New research calculates the global greenhouse gas (GHG) emissions from crude oil refining and estimates the total “mitigation potential” in the sector. The study uses “bottom-up engineering-based refinery modelling on crude oils representing 93% of 2015 global refining throughput”. The findings show that total global oil-refining emissions in 2015 were around 1.2bn tonnes of CO2-equivalent (GtCO2e), which represents “~23% of global indirect (that is, before combustion) GHG emissions from oil and gas operations and ~3% of global energy-related GHG emissions in that year”. The study also finds that “on the basis of projected oil consumption under 2C scenarios, the industry could save 56–79 GtCO2e to 2100 by targeting primary emission sources”.

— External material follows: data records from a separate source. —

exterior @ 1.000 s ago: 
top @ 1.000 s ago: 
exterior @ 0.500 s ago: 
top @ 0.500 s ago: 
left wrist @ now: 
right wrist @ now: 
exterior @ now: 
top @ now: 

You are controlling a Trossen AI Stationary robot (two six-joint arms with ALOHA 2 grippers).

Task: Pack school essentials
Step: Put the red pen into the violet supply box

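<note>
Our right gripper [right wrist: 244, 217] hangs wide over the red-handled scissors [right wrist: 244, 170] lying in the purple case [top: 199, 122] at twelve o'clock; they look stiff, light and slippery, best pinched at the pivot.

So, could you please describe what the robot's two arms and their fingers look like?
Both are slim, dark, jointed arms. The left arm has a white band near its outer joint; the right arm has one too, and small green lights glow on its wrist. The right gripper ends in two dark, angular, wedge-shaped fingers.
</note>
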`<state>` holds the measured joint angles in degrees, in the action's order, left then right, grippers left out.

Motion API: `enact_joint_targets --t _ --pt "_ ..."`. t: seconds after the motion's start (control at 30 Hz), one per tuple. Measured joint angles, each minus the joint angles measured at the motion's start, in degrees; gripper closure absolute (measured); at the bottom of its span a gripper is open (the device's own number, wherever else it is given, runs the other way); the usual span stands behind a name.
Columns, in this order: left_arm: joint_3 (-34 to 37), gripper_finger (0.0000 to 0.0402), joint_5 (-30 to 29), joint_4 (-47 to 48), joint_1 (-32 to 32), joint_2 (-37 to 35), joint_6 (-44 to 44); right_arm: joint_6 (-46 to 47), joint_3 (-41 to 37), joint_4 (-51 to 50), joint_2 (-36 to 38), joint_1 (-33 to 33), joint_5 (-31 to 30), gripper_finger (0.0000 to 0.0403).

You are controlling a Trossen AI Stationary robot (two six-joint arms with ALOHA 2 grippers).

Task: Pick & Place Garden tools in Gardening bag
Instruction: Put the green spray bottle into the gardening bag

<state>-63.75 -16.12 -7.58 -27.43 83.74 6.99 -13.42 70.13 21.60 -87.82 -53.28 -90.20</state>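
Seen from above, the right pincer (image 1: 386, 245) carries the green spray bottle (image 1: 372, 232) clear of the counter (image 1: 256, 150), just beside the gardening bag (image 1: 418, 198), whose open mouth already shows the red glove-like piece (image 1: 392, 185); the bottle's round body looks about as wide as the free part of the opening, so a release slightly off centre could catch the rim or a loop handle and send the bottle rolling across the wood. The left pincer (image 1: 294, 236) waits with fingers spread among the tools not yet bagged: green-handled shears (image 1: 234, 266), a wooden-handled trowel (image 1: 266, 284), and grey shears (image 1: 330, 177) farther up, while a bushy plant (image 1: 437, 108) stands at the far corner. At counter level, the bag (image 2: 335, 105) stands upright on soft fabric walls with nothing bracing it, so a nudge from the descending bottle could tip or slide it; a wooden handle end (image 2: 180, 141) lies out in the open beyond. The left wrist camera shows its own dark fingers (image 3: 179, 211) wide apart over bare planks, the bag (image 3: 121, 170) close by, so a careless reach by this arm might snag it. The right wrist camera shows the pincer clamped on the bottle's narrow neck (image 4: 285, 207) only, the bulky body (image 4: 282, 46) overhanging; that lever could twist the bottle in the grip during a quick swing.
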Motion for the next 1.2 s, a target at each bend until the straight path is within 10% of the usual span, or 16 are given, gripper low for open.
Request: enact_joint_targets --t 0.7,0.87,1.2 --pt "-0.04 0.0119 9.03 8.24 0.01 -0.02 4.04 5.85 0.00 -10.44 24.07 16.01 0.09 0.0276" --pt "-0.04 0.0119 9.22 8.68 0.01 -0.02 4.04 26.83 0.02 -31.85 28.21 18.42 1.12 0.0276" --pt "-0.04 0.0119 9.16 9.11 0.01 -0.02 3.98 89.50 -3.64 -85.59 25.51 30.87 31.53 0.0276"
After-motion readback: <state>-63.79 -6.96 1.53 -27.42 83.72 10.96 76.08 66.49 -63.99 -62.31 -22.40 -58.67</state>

Temporal displacement, adaptation and the effect of climate on suicide rates
Nature Climate Change Read Article

In a “matters arising” paper, a researcher has written a response to a 2018 Nature Climate Change study that suggested suicide rates in the US and Mexico increase in periods of high temperature and could therefore rise in a warming climate. Using the same data, the researcher argues that the original study “does not fully account for temporal displacement” – in other words, that temperature increases shift the timing of suicides, rather than the overall total – and that the proposed weather–suicide relationship cannot “reasonably be projected onto future climates”. In a reply, the authors of the study say that, using data for 1980 onwards, they “find no support for [the] claim that all deaths are simply displaced in time”. And they point out that “published work from cities around the world further confirms our findings”. They subsequently conclude “that – at least in more recent data – hotter temperatures robustly increase suicide risk and hasten suicides by at least a year”.